*Exercise prompt*:
Gather all lines with "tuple" from the records.

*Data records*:

◇ ◇ ◇ ◇

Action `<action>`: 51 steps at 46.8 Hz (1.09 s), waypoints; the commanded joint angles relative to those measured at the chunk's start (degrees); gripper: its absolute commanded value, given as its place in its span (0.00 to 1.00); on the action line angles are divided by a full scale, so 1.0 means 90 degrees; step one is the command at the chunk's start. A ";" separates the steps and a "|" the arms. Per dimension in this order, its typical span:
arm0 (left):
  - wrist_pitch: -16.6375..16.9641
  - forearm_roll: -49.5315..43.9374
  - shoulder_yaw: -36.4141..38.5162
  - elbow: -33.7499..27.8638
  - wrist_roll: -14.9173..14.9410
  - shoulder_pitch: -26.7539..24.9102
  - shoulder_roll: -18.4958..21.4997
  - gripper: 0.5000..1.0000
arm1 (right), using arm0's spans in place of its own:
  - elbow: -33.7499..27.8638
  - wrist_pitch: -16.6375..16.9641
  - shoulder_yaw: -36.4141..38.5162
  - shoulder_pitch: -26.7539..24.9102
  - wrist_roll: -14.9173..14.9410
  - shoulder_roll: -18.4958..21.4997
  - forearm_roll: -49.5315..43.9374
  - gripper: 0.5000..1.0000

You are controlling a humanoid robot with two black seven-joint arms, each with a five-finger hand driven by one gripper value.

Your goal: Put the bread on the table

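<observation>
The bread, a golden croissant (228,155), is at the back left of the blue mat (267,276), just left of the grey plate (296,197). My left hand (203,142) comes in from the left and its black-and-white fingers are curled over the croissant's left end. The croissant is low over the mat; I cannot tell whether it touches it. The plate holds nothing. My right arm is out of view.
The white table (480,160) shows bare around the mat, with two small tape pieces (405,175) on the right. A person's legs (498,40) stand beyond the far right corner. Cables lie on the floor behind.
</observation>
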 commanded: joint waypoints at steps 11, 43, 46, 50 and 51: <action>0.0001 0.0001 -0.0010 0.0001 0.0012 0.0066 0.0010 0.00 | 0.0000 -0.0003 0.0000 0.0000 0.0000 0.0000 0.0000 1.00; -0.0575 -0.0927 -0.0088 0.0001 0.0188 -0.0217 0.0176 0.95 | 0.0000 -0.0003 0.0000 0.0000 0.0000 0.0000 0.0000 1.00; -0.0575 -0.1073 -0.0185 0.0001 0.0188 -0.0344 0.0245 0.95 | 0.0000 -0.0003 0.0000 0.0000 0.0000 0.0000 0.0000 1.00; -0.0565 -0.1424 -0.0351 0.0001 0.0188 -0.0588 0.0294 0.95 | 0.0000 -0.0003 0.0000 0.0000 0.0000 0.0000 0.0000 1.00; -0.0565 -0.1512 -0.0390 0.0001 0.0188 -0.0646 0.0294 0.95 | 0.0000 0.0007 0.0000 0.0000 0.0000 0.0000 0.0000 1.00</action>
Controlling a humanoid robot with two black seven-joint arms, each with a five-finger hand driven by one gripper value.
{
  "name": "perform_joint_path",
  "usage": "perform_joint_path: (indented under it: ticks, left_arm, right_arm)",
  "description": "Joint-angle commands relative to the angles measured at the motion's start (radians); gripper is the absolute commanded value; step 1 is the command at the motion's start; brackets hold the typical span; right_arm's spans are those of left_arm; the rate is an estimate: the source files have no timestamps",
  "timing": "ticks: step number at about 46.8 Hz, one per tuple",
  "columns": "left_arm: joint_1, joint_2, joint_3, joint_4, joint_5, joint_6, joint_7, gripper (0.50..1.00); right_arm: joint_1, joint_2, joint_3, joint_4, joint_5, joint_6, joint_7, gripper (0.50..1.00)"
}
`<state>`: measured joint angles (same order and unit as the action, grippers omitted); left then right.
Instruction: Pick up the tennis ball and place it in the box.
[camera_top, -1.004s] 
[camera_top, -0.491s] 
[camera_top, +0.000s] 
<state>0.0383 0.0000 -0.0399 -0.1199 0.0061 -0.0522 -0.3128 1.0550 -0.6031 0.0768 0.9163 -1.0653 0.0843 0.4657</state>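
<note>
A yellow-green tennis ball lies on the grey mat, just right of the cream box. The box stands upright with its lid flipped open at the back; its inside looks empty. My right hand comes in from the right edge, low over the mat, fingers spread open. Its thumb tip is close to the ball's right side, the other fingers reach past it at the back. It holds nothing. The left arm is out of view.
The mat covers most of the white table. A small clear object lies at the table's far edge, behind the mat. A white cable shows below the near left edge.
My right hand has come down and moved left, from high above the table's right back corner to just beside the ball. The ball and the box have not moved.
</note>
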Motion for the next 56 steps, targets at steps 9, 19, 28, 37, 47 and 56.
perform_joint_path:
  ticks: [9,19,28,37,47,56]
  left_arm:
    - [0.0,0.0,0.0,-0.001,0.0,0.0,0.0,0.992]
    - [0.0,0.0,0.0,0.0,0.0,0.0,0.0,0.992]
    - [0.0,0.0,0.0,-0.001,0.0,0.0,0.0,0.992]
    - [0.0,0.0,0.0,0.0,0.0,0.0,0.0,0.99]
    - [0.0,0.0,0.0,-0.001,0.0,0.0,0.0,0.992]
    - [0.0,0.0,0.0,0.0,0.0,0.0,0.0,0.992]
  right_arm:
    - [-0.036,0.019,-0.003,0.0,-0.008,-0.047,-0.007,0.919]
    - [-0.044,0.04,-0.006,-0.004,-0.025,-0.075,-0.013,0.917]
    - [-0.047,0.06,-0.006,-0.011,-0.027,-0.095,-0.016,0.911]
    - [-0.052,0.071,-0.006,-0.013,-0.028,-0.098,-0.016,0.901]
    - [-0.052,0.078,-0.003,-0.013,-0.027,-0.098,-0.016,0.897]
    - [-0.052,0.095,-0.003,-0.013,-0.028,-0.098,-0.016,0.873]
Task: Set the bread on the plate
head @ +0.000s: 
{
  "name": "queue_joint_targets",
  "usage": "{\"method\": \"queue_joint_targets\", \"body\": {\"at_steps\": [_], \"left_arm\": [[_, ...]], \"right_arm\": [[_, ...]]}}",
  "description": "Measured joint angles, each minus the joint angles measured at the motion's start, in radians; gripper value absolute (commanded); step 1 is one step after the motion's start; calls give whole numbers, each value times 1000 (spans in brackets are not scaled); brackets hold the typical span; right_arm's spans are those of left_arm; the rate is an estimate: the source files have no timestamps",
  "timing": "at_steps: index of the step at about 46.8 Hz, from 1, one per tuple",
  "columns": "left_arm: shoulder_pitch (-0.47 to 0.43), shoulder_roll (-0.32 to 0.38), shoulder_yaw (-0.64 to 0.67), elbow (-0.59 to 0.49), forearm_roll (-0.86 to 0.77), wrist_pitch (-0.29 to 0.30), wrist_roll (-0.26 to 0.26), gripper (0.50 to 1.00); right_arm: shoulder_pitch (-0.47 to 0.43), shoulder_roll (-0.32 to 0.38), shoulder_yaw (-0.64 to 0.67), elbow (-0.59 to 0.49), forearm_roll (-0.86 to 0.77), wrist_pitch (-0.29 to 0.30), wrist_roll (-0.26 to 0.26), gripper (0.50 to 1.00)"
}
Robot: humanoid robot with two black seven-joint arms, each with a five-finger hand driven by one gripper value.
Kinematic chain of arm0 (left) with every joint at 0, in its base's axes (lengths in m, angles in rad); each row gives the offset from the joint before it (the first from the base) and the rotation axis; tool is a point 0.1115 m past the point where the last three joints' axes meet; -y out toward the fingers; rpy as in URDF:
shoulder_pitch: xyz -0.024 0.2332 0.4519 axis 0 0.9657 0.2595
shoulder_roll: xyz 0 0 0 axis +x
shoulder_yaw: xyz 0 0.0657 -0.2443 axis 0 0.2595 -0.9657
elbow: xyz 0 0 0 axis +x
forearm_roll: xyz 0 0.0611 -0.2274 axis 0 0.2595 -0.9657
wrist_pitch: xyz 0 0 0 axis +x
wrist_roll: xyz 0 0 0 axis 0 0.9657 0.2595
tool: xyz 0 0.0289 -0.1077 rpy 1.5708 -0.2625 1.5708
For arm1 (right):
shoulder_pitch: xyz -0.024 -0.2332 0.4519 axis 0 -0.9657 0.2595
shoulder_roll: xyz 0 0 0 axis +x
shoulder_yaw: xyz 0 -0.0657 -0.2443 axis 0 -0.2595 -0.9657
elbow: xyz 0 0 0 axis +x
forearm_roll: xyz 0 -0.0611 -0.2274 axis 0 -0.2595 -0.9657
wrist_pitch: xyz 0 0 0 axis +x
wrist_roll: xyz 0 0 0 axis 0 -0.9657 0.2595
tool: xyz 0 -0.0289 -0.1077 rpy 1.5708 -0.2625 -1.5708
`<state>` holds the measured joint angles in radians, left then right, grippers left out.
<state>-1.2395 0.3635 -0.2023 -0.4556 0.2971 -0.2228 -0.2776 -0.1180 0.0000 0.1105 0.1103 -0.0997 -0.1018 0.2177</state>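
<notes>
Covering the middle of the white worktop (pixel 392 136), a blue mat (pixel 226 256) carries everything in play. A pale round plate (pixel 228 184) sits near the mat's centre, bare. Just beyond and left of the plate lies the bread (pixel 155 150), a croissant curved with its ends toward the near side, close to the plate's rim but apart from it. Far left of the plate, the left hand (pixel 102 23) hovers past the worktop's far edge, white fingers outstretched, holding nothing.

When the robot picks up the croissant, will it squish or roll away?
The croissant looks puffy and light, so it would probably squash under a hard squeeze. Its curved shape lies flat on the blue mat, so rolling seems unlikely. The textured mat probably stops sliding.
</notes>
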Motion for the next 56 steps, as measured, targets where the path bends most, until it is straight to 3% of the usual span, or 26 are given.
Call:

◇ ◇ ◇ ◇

*Answer space*:
  "timing": "ticks: step number at about 46.8 Hz, one per tuple",
  "timing": "at_steps: index of the step at about 46.8 Hz, from 1, one per tuple",

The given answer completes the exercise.